The man who developed much of the theory of chemiosmosis on which much of the above process depends is Peter Mitchell. Peter Mitchell is quoted as having said: “ I cannot consider the organism without its environment….From a formal point of view the two may be regarded as equivalent phases between which dynamic contact is maintained by the membranes that separate and link them”. This is more of a philosophical comment than a scientific one. I suggest you read his quote again, and maybe again, and then think deeply about it.

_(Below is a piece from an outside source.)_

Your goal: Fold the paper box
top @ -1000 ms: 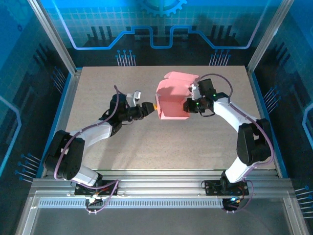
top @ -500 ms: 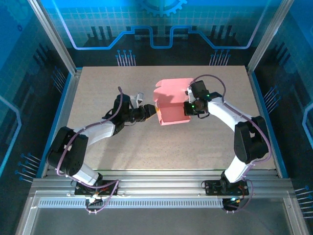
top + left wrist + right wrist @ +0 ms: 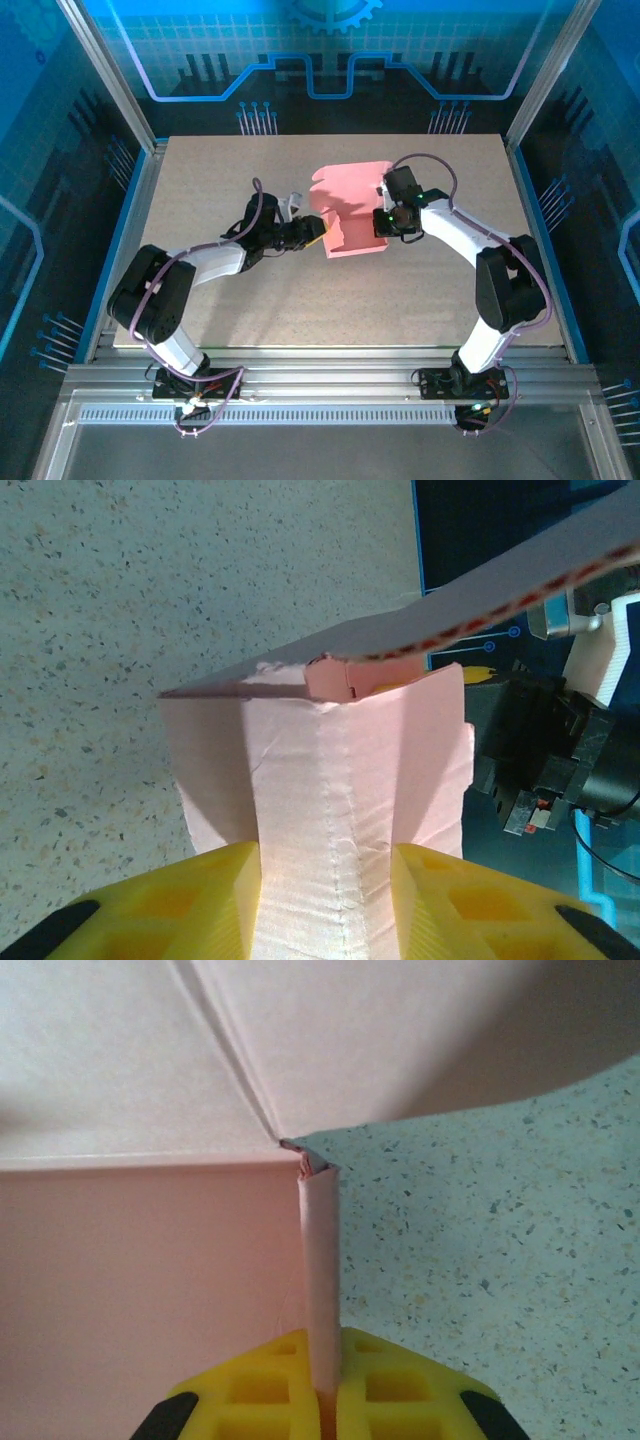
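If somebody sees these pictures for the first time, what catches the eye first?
The pink paper box, half folded, sits between the two arms in the middle of the speckled table. The right gripper pinches a thin flap at its right side; the left gripper has its yellow fingers on both sides of a creased corner at its left.

Your paper box point(image 3: 345, 215) is thin matt pink card; in the left wrist view you can see its creased ridge is faintly fibrous and wrinkled; the fingers of the left gripper point(image 3: 325, 910) and the right gripper point(image 3: 322, 1390) are smooth yellow plastic with a dull sheen; the tabletop point(image 3: 400, 290) looks matt, finely speckled, stone-like; the rails point(image 3: 320, 385) at your near edge are ribbed, satin-finished metal.
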`<state>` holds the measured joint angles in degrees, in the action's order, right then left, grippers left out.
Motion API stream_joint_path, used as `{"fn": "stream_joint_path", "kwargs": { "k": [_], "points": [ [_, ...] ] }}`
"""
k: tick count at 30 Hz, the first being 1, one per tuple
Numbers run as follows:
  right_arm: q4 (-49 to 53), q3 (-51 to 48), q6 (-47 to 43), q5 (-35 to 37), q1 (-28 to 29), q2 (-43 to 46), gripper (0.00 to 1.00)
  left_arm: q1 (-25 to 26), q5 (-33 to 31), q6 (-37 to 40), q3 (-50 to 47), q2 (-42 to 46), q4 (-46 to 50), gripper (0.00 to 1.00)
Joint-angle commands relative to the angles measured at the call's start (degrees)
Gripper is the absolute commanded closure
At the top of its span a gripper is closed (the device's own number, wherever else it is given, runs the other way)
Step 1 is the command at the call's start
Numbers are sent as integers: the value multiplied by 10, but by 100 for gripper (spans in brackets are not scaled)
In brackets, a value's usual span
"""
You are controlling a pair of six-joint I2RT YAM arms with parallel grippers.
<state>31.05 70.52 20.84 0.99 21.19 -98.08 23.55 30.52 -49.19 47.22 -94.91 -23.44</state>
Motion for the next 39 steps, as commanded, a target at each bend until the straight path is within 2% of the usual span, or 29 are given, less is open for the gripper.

While we are on the subject of thinking deeply about something, I am going to mention something else that came out of the book discussed in the next paragraph. Issac Newton was given great props for discovering gravity by asking why the apple on the tree above his head fell to the ground instead of doing something else, like floating away. But perhaps the more important question is how the apple got there in the first place. We now know the answer; it happens because of photosynthesis within the chloroplasts: some air, some water and sunlight and—we have an apple. Included is a tiny bit of minerals from this rock called earth. It seems a miracle; a real miracle; a miracle that happens every day; and that to which we happen to be witness.
Moving on, and without getting into a discussion of quantum physics, Nick Lane’s description of what happens in the mitochondria or chloroplasts could be described as classical physics. He also, however, uses the term ‘quantum tunneling’ very often in his analysis. Quantum tunneling and quantum physics are the focus of another book that came out in 2014: Life On The Edge, “The Coming of Age of Quantum Biology”, by Johnjoe McFadden and Jim Al-Khalili. They have been collaborating on this exciting new field, which brings together quantum physics, biochemistry and biology, for almost twenty years. This too, is not an easy read. Much of it is an attempt to explain quantum physics—as best they, or anyone, can. Quantum physics is all about the behavior of subatomic particles, as opposed to the particles or objects of which we are most aware. The first chapter of the book is titled “What is Life”. But there is another section in the book that seems particularly relevant to LivingPulse., and will be discussed.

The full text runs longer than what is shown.